▶ **WHAT IS REQUIRED**
Show each line from the records below in which the word "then" occurs.

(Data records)

===

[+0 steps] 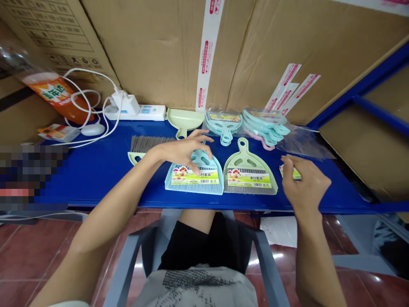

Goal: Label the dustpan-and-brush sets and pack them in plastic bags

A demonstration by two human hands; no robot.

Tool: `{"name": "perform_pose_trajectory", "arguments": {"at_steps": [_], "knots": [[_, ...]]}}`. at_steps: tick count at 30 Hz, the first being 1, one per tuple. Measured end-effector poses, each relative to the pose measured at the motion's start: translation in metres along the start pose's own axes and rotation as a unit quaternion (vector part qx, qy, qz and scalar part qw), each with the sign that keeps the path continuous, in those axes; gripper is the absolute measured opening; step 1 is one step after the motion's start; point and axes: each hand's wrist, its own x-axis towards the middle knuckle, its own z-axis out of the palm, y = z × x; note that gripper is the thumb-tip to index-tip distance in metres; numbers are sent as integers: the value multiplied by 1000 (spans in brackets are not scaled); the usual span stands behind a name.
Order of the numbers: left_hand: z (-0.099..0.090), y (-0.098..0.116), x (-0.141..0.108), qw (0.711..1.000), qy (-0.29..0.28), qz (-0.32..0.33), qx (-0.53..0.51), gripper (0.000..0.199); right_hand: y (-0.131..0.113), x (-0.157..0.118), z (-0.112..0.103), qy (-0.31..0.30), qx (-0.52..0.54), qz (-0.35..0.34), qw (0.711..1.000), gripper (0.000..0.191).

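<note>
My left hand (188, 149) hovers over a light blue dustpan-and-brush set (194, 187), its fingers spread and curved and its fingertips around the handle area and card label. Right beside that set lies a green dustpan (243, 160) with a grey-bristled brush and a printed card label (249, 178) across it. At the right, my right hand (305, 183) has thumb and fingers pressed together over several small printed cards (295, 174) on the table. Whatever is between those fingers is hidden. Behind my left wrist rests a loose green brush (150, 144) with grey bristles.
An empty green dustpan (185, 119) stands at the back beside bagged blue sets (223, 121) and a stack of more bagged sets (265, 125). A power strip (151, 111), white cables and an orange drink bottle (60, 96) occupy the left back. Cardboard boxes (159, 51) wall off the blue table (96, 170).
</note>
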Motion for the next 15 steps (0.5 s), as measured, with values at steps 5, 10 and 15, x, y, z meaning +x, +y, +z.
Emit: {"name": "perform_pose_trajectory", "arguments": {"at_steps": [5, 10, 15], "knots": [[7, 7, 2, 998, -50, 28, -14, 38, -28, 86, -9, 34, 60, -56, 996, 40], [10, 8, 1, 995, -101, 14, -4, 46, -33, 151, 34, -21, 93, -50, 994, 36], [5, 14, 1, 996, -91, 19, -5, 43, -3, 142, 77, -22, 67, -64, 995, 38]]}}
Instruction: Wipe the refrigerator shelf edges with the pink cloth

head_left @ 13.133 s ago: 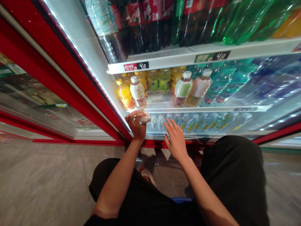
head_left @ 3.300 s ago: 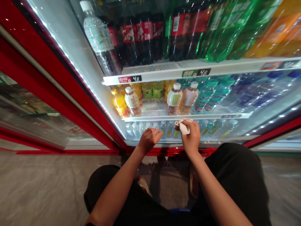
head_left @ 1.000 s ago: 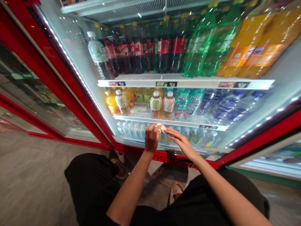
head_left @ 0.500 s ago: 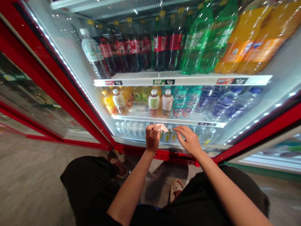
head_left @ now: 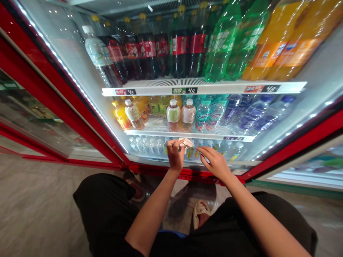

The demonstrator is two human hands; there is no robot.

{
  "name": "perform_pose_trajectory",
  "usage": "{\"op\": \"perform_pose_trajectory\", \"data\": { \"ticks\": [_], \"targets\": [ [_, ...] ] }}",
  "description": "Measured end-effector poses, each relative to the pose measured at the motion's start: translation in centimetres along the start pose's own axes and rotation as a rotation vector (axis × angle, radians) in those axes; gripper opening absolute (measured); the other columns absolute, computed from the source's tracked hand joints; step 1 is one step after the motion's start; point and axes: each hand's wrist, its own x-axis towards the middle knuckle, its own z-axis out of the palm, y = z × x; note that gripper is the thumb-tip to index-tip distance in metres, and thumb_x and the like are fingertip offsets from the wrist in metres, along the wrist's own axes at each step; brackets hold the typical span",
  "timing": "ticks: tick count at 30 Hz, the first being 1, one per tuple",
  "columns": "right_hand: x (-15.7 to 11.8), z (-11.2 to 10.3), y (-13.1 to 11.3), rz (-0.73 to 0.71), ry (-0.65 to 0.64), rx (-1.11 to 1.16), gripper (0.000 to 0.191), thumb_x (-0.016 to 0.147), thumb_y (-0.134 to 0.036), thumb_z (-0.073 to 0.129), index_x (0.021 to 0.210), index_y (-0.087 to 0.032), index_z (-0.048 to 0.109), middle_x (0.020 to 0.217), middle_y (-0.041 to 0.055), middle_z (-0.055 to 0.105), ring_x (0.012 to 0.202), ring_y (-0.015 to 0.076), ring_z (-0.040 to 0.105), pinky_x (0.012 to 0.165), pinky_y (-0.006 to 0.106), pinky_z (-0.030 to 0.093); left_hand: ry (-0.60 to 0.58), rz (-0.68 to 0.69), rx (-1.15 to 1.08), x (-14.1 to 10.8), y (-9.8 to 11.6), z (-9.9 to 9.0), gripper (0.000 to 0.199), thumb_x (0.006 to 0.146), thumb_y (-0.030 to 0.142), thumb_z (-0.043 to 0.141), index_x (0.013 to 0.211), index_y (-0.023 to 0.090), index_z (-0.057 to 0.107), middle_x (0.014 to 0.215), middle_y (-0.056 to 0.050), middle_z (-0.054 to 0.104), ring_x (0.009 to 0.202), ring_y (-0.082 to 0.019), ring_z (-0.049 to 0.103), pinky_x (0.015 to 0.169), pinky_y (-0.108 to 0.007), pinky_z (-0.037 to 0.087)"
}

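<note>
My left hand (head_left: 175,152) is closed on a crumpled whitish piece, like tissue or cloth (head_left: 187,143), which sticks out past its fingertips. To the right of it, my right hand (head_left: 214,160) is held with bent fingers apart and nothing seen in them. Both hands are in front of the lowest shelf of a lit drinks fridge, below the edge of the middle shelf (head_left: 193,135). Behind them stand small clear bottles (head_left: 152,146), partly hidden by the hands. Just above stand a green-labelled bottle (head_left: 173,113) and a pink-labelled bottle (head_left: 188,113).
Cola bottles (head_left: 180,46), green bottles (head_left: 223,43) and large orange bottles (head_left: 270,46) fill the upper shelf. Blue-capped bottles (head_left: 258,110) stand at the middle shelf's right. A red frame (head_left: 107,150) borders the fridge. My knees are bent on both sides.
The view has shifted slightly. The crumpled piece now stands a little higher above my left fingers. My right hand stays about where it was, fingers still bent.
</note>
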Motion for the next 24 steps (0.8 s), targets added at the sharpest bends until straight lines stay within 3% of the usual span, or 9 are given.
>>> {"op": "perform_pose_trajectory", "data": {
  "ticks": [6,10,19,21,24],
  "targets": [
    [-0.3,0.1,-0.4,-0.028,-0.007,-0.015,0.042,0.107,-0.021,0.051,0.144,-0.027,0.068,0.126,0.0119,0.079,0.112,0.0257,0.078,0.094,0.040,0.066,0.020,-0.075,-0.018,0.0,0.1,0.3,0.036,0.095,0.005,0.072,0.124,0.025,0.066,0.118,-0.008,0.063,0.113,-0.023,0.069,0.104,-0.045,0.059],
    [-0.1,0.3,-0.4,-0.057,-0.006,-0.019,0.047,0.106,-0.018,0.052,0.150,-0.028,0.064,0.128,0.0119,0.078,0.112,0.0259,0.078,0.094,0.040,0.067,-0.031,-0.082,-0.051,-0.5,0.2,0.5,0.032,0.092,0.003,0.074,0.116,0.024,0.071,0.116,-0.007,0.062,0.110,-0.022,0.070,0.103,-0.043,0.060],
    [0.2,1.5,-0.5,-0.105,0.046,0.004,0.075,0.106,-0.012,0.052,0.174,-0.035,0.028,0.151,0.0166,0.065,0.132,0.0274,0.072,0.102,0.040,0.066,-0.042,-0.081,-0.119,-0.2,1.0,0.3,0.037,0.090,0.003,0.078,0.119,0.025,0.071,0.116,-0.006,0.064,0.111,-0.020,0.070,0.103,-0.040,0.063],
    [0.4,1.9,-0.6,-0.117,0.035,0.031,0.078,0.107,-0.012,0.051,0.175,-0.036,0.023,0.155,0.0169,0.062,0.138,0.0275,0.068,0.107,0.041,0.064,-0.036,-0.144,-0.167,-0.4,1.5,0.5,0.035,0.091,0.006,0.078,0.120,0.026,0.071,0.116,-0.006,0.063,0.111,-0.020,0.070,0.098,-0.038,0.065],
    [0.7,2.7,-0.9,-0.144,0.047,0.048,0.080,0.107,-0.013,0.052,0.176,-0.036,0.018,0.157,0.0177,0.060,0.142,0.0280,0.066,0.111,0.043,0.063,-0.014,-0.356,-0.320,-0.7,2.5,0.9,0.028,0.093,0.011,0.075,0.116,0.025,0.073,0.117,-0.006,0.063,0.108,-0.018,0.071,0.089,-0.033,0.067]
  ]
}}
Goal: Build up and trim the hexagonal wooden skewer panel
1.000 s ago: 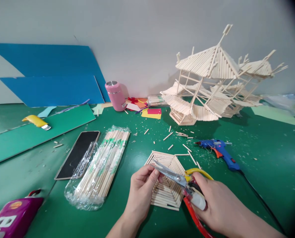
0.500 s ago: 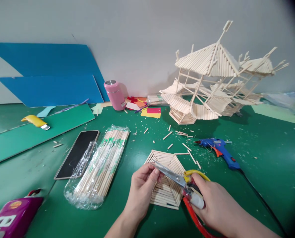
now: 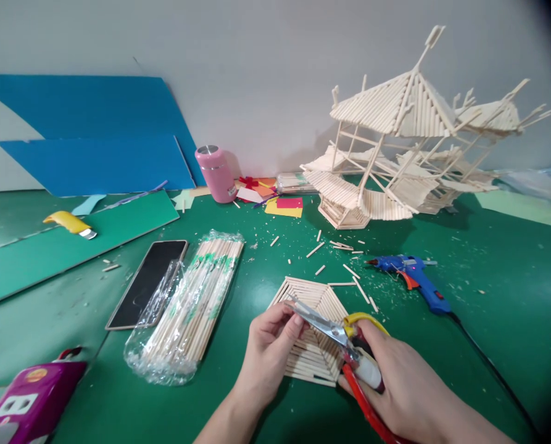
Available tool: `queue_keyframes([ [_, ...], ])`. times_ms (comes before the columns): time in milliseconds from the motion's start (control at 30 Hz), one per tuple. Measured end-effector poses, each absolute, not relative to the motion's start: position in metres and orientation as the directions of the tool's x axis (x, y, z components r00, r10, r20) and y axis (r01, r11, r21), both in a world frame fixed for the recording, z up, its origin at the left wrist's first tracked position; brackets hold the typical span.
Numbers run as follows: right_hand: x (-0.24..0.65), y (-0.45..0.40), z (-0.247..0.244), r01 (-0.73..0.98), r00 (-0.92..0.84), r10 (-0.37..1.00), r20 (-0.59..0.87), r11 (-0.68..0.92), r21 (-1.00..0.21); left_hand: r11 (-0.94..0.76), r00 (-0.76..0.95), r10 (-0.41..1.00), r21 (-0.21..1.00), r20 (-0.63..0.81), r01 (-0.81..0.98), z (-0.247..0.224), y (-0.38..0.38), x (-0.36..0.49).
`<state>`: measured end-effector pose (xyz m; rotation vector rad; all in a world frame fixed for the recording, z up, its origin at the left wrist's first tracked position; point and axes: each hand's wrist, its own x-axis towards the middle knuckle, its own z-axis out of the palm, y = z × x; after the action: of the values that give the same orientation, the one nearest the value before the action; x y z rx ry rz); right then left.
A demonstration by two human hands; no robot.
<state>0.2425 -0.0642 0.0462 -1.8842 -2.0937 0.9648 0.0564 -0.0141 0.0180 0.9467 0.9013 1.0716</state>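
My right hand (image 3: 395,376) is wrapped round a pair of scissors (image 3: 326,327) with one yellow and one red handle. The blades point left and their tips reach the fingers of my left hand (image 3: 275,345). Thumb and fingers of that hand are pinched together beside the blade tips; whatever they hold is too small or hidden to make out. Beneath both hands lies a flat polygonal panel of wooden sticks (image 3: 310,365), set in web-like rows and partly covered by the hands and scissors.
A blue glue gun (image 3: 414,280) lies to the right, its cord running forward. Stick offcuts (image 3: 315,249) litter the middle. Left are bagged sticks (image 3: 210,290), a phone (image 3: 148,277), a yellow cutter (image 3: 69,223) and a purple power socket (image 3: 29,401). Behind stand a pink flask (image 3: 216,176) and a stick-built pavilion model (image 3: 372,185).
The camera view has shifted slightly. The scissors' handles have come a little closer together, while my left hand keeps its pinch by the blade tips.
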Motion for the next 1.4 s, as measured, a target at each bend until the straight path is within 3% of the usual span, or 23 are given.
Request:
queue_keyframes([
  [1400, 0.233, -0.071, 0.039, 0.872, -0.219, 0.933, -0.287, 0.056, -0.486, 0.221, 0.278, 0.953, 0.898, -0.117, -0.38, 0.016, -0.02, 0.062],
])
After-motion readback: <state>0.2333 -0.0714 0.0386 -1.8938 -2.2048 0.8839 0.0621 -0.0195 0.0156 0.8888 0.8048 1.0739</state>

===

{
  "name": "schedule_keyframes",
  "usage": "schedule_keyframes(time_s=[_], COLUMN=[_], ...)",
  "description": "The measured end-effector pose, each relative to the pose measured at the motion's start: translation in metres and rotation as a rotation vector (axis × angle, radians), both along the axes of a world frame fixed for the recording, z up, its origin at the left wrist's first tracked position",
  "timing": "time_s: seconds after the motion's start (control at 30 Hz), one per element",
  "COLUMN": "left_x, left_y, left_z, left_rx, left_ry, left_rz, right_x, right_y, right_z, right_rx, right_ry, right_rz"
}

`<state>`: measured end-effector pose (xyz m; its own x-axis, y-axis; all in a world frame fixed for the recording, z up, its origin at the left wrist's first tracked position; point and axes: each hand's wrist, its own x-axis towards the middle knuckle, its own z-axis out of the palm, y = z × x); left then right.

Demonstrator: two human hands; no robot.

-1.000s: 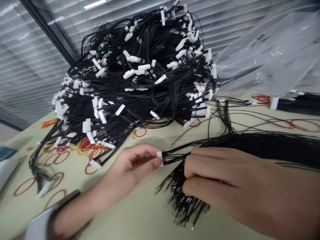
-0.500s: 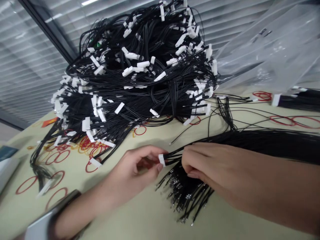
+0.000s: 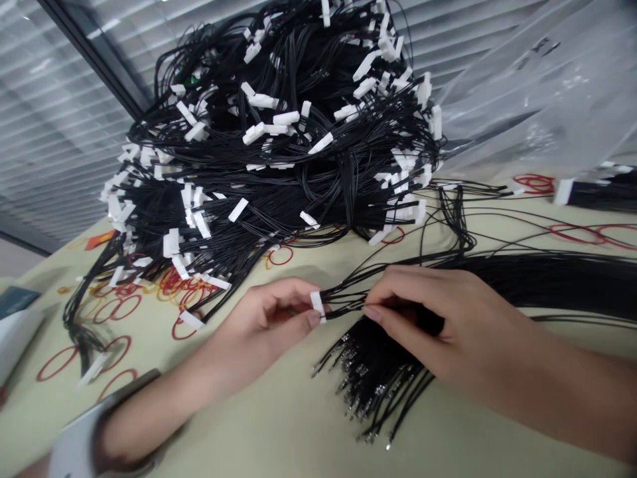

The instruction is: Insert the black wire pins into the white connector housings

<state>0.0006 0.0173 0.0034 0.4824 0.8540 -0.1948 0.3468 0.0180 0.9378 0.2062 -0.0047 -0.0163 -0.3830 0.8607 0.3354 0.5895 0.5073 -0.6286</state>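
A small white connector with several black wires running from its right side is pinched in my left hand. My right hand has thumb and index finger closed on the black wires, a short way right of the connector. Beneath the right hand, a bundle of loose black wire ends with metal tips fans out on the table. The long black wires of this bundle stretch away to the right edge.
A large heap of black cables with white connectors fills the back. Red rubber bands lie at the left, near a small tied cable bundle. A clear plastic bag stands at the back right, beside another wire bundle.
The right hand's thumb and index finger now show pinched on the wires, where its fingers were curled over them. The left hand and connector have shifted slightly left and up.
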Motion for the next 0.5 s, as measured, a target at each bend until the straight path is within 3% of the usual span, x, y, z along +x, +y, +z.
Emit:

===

▶ **ANSWER**
`<state>`: measured end-effector pose (xyz m; rotation vector rad; all in a world frame fixed for the recording, z up, its origin at the left wrist's first tracked position; point and axes: each hand's wrist, its own x-axis towards the middle knuckle, its own z-axis out of the palm, y = z × x; after the action: of the values that give the same orientation, the one nearest the value before the action; x y z rx ry rz); right then left.
`<state>`: measured end-effector pose (xyz m; its own x-axis, y-axis; all in a world frame fixed for the recording, z up, its origin at the left wrist's first tracked position; point and axes: each hand's wrist, its own x-axis towards the middle knuckle, its own z-axis out of the palm, y = z × x); left then right.

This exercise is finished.